- Why should we have multiple server uplinks?
- Should we use LAG or individual uplinks between servers and ToR switches?
- How could a server detect upstream path failure?
- Multihoming a server into a layer 2 domain that stretches beyond a single switch (EVPN/VXLAN, upside down STP based tree, etc)
- Running a routing process such as FRR on the server itself – here the service IP is a loopback and the server NICs are nothing more than BGP speaking transit interfaces. In this case BGP is used to signal to the server which path is active end-to-end.
- SmartNICs (aka DPUs) where the NIC runs a routing process like BGP north, but present basic traditional L2 to the OS. The advantage of this is the OS would only need a single NIC presented to it, and then the DPU would effectively be a 3 or 4 port switch. 1 or 2 ports presented to the OS (in case server admin truly believes they want to bond something for HA) and ports 3 and 4 are running routing to the TOR switch.
- Then there is a special consideration to be given to hypervisors such as ESXi. On ESXi I can neither monitor gateway APR nor I can run FRR, so effectively unless VMware made something, the only possible solution to the problem is a SmartNIC.
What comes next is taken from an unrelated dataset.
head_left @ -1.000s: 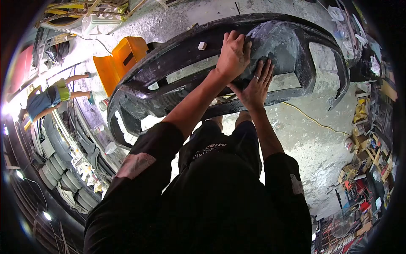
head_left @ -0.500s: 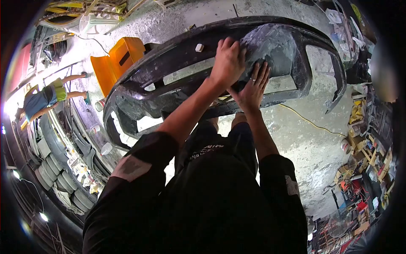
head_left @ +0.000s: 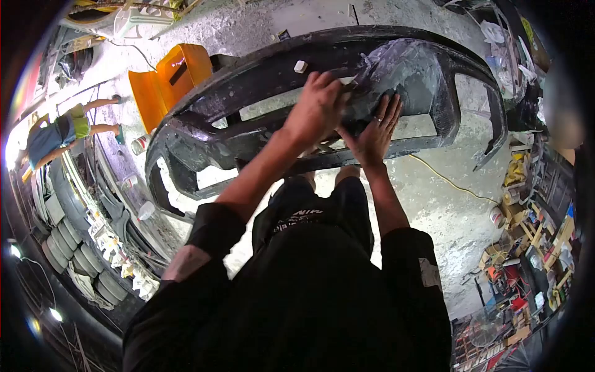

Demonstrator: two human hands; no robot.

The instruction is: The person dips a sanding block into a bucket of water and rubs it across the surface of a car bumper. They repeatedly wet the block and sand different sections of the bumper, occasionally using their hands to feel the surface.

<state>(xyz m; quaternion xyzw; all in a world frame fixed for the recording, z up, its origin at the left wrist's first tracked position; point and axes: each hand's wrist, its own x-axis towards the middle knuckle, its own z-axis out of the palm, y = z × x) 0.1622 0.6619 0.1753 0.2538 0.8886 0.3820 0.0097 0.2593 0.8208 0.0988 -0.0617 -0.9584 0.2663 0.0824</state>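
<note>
A black car bumper (head_left: 248, 133) with long openings stretches across in front of my body. Its right half has a grey, whitish-smeared patch (head_left: 406, 68). My left hand (head_left: 316, 105) is closed over the bumper beside this patch, its fingers curled and slightly blurred. Whatever it grips is hidden under the fingers. On the lower edge of the patch lies my right hand (head_left: 375, 133), flat with fingers stretched out and a ring on one of them. A small white block (head_left: 300, 66) rests on the bumper just beyond my left hand.
An orange panel (head_left: 170, 84) stands behind the bumper's left end. Another person (head_left: 59, 136) is at the far left, near stacked tyres (head_left: 74, 248). A yellow cord (head_left: 449, 180) crosses the concrete floor on the right, towards piled boxes and tools (head_left: 527, 242).
My left hand has moved left and a little closer to me across the bumper. My right hand stays flat on the patch. The whole view has shifted slightly.
</note>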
I know you said LAG/MLAG/bonding is a dead horse, but it seems like that’s not the case. In my company we put a moratorium on MLAG. We may permit LACP to a single switch, but we discourage it. The bond we promote is “linux type 1” (aka active/passive) and we ask the server admins to track the ARP for the gateway. I’m sure you realize why, but I’m going to state it anyway. The ARP tracking is to help the server realize that “the active” switch lost all uplinks, since by default the bonding driver only tracks link state and will not realize that the switch became isolated.
Challenges with that is there are bugs in ARP tracking code in bond driver. I also think conceptually, this is not a long term play. More host means more ARP, and more ARP means more load on the control plane which is usually running on a craptastic CPU so easy to overrun. More load on the CP, means rate policers need to be tweaked or the ARP requests get dropped and the bond drivers trigger failover.
Long story short, I’d like to discuss what other folks are doing about dual homing hosts that is not bonding a L2. We are trying to get FRR stack installed on linux boxes to route to the host, but so far server admins are super resisting to this.
The worst offenders
Special mention goes for ESXi which does not even support ARP tracking so it’s stuck in the link state tracking world (there is a feature called beacon probing, but it’s super weird as it requires 3 switches for some reason and who does 3 switches per host?)
And even more special mention goes to some storage vendors like Pure who will work only over MLAG. Our storage admins purchased an array without consulting with the network team and now it’s been sitting there collecting dust for the past 1.5yrs since the only way to connect it to the network in HA mode is to MLAG the A/B side switches and we don’t support that (not to mention that MLAG between A/B switches totally destroys the whole idea of SAN-A/SAN-B separation).